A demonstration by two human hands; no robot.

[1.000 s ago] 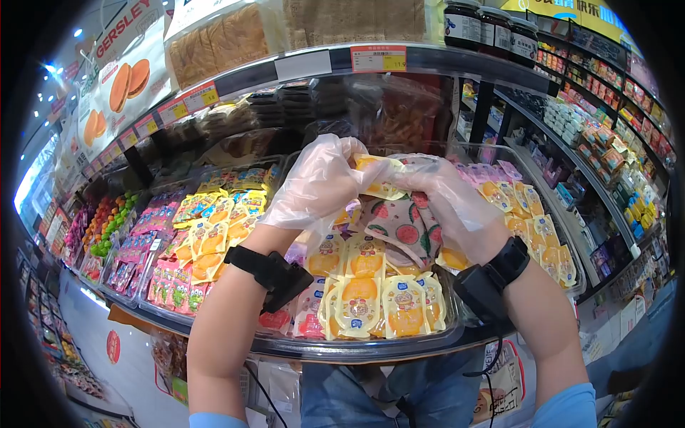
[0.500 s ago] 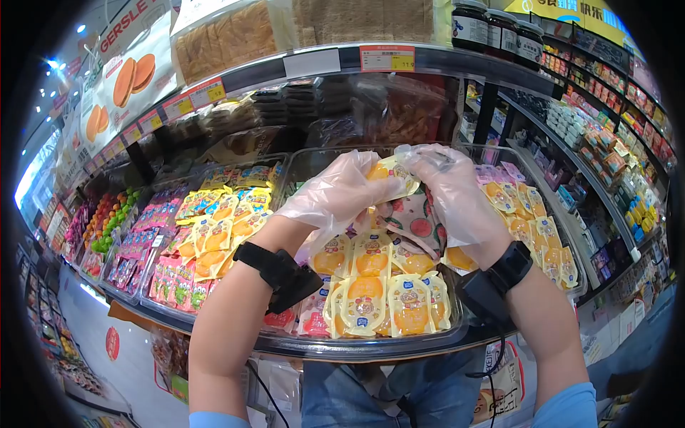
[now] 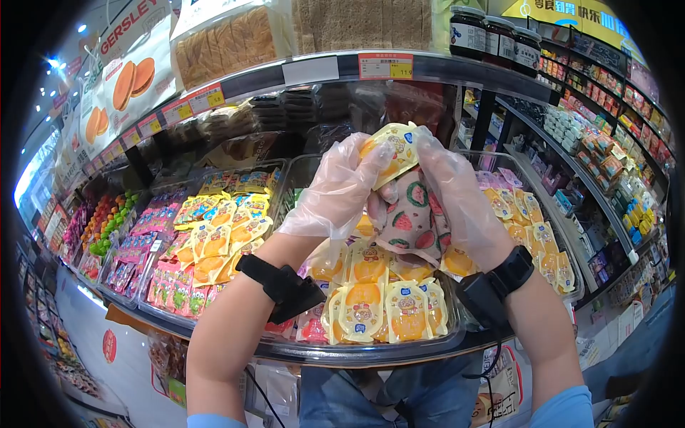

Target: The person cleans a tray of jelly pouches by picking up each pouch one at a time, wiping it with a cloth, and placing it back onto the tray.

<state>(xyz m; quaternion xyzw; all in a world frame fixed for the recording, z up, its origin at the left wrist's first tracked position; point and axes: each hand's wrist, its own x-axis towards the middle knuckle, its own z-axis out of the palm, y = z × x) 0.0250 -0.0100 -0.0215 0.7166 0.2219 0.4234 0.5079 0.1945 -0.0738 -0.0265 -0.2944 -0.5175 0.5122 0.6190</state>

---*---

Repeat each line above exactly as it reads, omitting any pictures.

FINAL ANSWER.
A demonstration by two human hands; no robot.

[1.000 s ago] 
[0.500 s ago] 
[now] 

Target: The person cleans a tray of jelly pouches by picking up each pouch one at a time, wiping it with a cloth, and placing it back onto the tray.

<state>(xyz m; quaternion xyzw; all in a world frame fixed for the recording, z up, its origin at the left wrist's first tracked position; point and axes: each hand's wrist, its own x-axis towards the middle knuckle, its own z-axis out of the palm, y = z × x) 0.0250 -0.0100 -0.0215 0.7166 0.2219 0.4234 0.5079 0.1945 -0.0738 -0.0265 -0.2944 -0.5175 0.5122 0.6190</state>

What this exercise required has been given in full.